How will I know if I am eligible for employment authorization under the Presidential Memorandum that extended DED for certain Liberians for 18 months?

The DED extension and the procedures for employment authorization in this notice apply to Liberian nationals (and persons without nationality who last habitually resided in Liberia) who:

Are physically present in the United States;

Have continuously resided in the United States since October 1, 2002; and

Are under a grant of DED through March 31, 2013.

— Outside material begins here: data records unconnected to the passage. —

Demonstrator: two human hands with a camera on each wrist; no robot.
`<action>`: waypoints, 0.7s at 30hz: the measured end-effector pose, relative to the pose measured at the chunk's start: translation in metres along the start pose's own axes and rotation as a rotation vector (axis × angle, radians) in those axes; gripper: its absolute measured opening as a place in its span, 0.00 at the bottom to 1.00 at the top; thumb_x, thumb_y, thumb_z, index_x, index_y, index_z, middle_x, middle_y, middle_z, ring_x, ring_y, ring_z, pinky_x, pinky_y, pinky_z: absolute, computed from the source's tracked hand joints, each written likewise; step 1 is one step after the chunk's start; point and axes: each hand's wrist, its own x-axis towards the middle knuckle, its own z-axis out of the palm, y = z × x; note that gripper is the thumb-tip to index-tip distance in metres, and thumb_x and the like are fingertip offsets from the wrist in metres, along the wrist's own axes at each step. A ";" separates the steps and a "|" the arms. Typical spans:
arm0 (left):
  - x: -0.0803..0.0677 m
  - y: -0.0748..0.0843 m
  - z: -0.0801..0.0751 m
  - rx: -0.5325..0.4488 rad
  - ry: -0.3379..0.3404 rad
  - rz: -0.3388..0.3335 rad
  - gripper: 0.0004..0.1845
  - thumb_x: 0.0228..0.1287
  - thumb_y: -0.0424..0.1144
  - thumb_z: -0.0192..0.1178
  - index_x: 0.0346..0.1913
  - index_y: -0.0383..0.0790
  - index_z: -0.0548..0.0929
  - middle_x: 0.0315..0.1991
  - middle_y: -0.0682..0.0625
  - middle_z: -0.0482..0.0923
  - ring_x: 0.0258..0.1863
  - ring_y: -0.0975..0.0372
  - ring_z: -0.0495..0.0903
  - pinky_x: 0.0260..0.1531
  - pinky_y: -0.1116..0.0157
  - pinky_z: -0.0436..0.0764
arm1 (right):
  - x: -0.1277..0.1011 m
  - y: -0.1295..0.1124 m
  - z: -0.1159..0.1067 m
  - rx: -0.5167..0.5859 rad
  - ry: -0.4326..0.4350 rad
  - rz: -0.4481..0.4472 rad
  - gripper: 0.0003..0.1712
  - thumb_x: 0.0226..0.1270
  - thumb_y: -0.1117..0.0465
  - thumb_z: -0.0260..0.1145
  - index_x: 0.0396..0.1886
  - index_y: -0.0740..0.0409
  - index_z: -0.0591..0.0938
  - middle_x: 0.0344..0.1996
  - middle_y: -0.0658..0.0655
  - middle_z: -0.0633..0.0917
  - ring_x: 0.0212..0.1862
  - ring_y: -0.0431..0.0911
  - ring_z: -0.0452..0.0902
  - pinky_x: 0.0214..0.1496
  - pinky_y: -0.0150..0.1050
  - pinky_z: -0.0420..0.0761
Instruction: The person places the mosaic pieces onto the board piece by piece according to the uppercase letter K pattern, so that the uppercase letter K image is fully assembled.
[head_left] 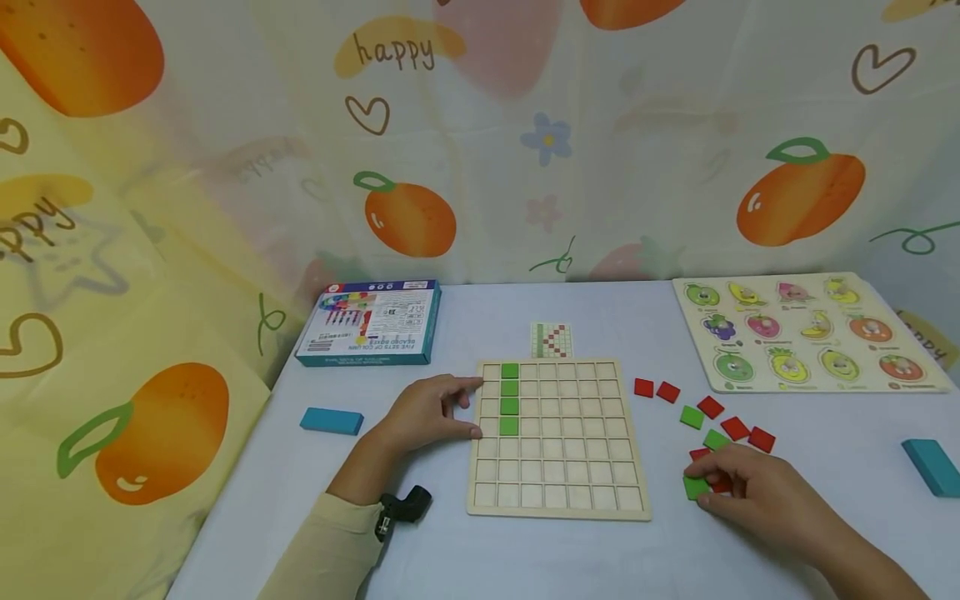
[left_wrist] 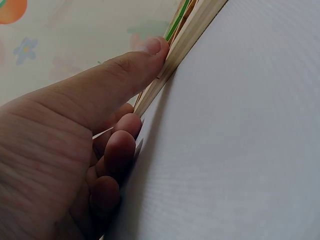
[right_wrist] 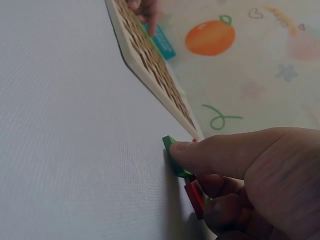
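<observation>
The right hand (head_left: 757,492) pinches a small green square tile (head_left: 694,487) lying on the white table (head_left: 450,550) beside the red tiles (head_left: 735,427). Lift it straight up. The left hand (head_left: 427,412), fingers loosely bent, steadies the wooden grid board (head_left: 558,508); keep it pressed.

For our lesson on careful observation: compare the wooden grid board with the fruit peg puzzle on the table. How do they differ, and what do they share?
The wooden grid board has plain square cells, four holding green tiles; the fruit peg puzzle shows coloured fruit pictures. The grid board lies between the hands, the left hand resting at its edge; the peg puzzle lies far right, untouched. Both are pale, flat boards lying on the table.
</observation>
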 end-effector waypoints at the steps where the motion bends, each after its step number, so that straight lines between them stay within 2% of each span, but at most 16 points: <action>1: 0.000 0.000 0.000 -0.001 -0.001 -0.002 0.44 0.51 0.51 0.86 0.73 0.50 0.82 0.39 0.61 0.78 0.30 0.63 0.76 0.30 0.66 0.74 | 0.000 0.000 0.000 -0.007 -0.001 -0.005 0.17 0.59 0.60 0.84 0.47 0.45 0.91 0.37 0.44 0.82 0.34 0.38 0.70 0.34 0.33 0.75; 7: -0.001 0.000 0.001 -0.010 0.000 -0.006 0.43 0.50 0.51 0.86 0.72 0.50 0.82 0.39 0.61 0.78 0.30 0.64 0.75 0.30 0.65 0.74 | 0.003 -0.001 0.000 -0.037 -0.006 -0.032 0.17 0.57 0.60 0.85 0.42 0.42 0.87 0.37 0.44 0.80 0.35 0.39 0.71 0.35 0.33 0.75; 11: 0.000 0.000 0.000 -0.001 0.005 0.012 0.44 0.51 0.51 0.86 0.72 0.49 0.82 0.39 0.61 0.78 0.30 0.64 0.75 0.30 0.66 0.74 | 0.002 -0.003 -0.001 -0.011 -0.011 -0.024 0.17 0.57 0.61 0.84 0.39 0.42 0.85 0.32 0.44 0.79 0.33 0.38 0.71 0.34 0.33 0.75; 15: 0.000 0.000 0.000 0.010 0.005 0.017 0.44 0.51 0.52 0.86 0.72 0.49 0.82 0.39 0.61 0.78 0.30 0.64 0.76 0.30 0.66 0.74 | 0.002 -0.003 -0.002 0.020 -0.012 -0.035 0.14 0.61 0.62 0.82 0.38 0.43 0.85 0.28 0.44 0.77 0.31 0.38 0.71 0.33 0.33 0.74; 21: 0.000 -0.001 0.000 0.006 0.000 0.004 0.44 0.50 0.52 0.86 0.73 0.50 0.82 0.39 0.61 0.78 0.31 0.64 0.76 0.30 0.66 0.74 | 0.006 -0.005 -0.004 0.042 -0.030 -0.028 0.10 0.66 0.62 0.79 0.37 0.44 0.86 0.29 0.43 0.80 0.31 0.38 0.72 0.34 0.32 0.76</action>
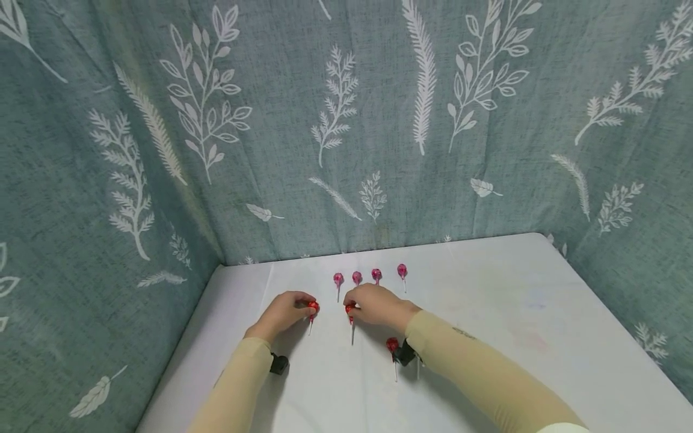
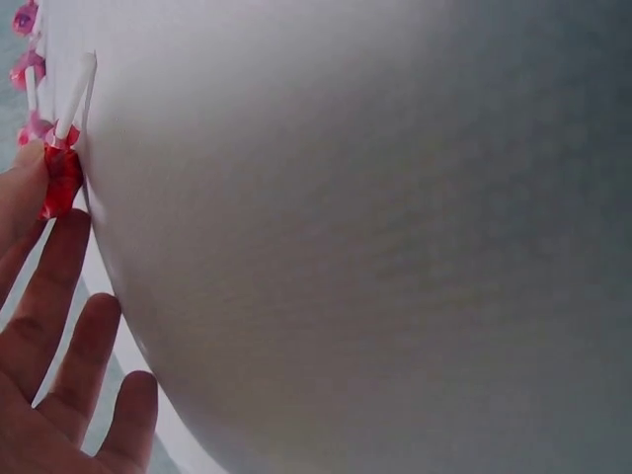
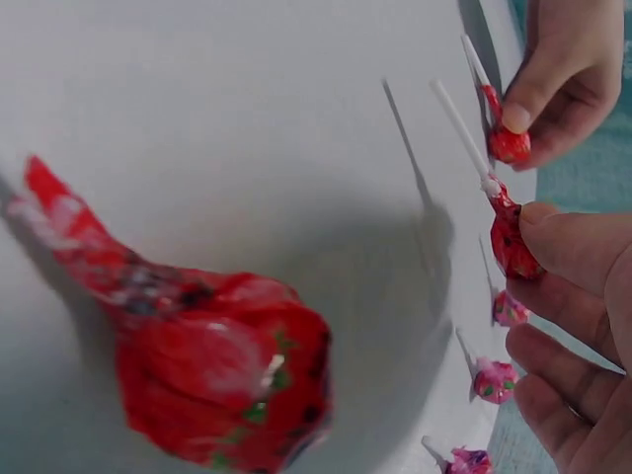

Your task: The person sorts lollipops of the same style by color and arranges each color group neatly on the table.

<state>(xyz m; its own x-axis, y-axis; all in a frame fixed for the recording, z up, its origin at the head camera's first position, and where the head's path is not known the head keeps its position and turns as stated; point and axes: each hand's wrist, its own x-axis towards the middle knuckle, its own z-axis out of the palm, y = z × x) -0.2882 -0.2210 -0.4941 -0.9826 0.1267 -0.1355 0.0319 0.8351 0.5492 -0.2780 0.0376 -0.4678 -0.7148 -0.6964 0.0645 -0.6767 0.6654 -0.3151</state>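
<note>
My left hand (image 1: 281,314) pinches a red-wrapped lollipop (image 1: 313,308) by its candy head between thumb and finger, over the left part of the table. In the left wrist view this lollipop (image 2: 63,183) has its white stick angled upward, and the other fingers are spread. To the right, my right hand (image 1: 379,305) grips a second red lollipop (image 1: 349,311) by the head, its stick pointing toward me. The right wrist view shows thumb and fingertip on that lollipop (image 3: 512,245), with its shadow on the table beside it.
A row of several pink lollipops (image 1: 338,278) lies along the far side of the white table (image 1: 487,288). Another red lollipop (image 1: 392,344) lies beside my right wrist; a further white stick (image 1: 418,368) shows below the sleeve. A patterned curtain (image 1: 346,180) surrounds the table.
</note>
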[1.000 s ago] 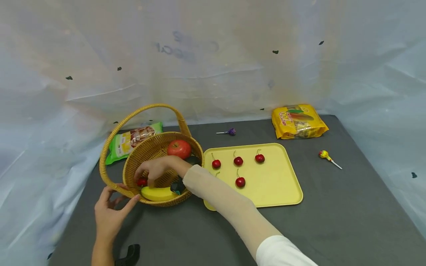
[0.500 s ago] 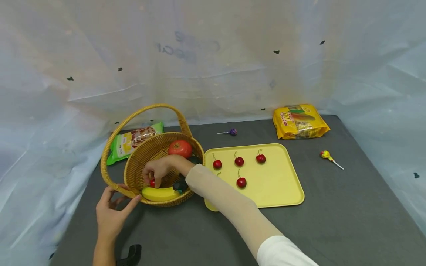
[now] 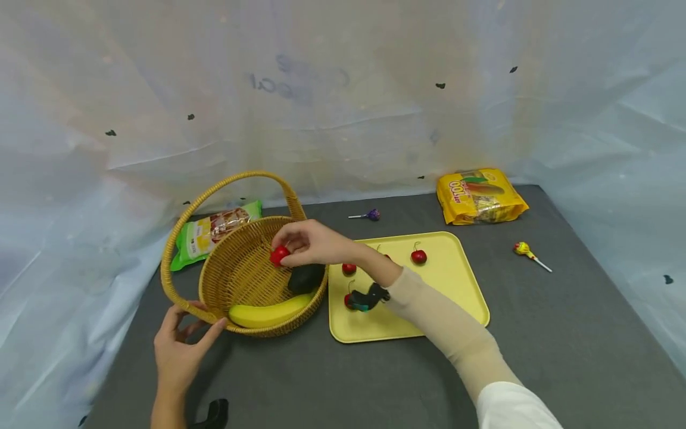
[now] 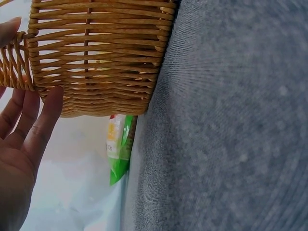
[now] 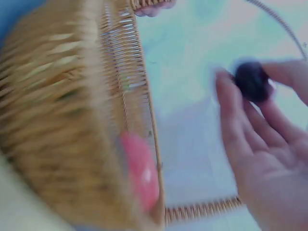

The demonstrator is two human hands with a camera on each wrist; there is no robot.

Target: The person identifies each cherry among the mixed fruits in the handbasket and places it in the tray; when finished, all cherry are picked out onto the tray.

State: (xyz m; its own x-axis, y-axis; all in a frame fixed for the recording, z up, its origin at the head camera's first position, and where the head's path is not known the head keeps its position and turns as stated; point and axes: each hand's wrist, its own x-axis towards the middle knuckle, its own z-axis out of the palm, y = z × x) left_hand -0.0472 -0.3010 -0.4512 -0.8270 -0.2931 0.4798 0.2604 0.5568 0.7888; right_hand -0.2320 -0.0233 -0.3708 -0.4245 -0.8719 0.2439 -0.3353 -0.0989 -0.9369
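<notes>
In the head view my right hand pinches a red cherry between thumb and fingers, above the wicker basket. The same cherry looks dark in the right wrist view. My left hand grips the foot of the basket's handle at the near left rim; in the left wrist view its fingers lie against the weave. Inside the basket are a banana and a dark avocado-like fruit. The right wrist view shows part of a red apple, which my right hand hides in the head view.
A yellow tray with several cherries stands right of the basket, partly under my right arm. Behind the basket lies a green snack packet. A purple lollipop, a yellow lollipop and a yellow candy bag lie farther back and right.
My right hand has risen from the bottom left of the basket toward its right side, bringing the cherry up with it. My left hand keeps its hold on the basket.
</notes>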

The above eligibility criteria are described in the Presidential Memorandum. Only individuals who held TPS under the former Liberia TPS designation as of September 30, 2007 are eligible for DED, provided they have continued to meet all other eligibility criteria established by the President. This DED extension does not include any individual:

Who would be ineligible for TPS for the reasons provided in section 244(c)(2)(B) of the Immigration and Nationality Act, 8 U.S.C. 1254a(c)(2)(B);

Whose removal the Secretary determines is in the interest of the United States;

Whose presence or activities in the United States the Secretary of State has reasonable grounds to believe would have potentially serious adverse foreign policy consequences for the United States;

Who has voluntarily returned to Liberia or his or her country of last habitual residence outside the United States;

Who was deported, excluded, or removed prior to March 15, 2013; or

Who is subject to extradition.

What will I need to file if I am covered by DED and would like to have evidence of employment authorization?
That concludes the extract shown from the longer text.